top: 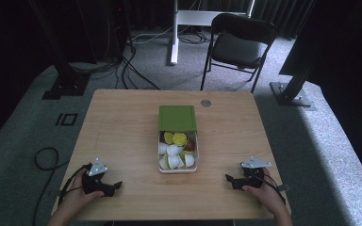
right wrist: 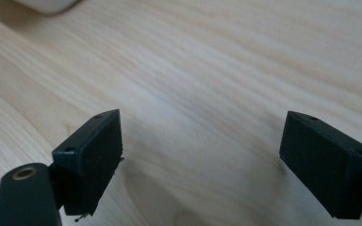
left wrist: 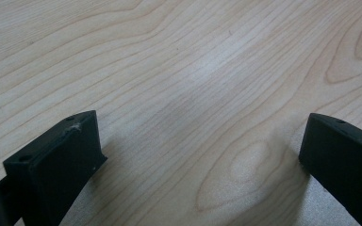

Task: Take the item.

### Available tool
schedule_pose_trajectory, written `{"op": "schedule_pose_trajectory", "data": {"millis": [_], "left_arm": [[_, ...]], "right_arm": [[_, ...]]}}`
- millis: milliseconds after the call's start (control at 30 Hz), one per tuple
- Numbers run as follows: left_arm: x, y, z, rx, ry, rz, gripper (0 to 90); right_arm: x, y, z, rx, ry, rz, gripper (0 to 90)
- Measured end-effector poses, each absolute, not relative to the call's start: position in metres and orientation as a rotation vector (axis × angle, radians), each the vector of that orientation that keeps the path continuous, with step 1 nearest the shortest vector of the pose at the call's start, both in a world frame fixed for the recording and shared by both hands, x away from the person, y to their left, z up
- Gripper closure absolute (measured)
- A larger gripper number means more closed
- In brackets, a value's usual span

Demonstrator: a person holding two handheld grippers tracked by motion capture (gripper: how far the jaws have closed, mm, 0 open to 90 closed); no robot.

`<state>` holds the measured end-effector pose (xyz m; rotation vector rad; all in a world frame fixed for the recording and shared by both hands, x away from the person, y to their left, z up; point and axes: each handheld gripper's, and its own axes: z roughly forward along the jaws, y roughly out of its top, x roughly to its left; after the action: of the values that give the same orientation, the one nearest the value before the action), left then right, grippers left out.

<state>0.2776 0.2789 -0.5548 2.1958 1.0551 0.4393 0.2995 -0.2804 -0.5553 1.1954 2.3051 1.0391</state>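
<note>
A clear plastic box (top: 178, 165) of white, yellow and green capsules (top: 175, 150) sits mid-desk, its green lid (top: 176, 117) slid back. The light wooden desk (top: 122, 127) carries both grippers near its front edge. Left gripper (top: 114, 185) and right gripper (top: 229, 179): jaws wide apart, empty.

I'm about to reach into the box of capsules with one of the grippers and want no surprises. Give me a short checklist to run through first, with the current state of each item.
1. Left gripper open and holding nothing: ok; its jaws stand wide apart over bare wood.
2. Right gripper open and holding nothing: ok, same.
3. Green lid off the capsules: ok; it lies over the far part of the box, with the near part uncovered.
4. Capsules within reach from above: ok, they lie piled and exposed.
5. Table free between grippers and box: ok.
6. Which capsule sits loosest: cannot tell.
</note>
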Motion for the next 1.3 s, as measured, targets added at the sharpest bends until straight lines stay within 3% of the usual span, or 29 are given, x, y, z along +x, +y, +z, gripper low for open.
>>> {"op": "schedule_pose_trajectory", "data": {"millis": [900, 1300], "left_arm": [[0.278, 0.279, -0.555, 2.198, 1.055, 0.439, 0.7], [0.278, 0.279, -0.555, 2.196, 1.056, 0.439, 0.7]], "right_arm": [[0.316, -0.222, -0.454, 1.022, 2.188, 1.243, 15.3], [0.32, -0.186, -0.437, 0.926, 2.222, 1.287, 15.6]]}}
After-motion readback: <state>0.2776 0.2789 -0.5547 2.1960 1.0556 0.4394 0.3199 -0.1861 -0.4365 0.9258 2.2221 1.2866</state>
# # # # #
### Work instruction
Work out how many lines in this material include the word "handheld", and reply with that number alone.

### Written response
2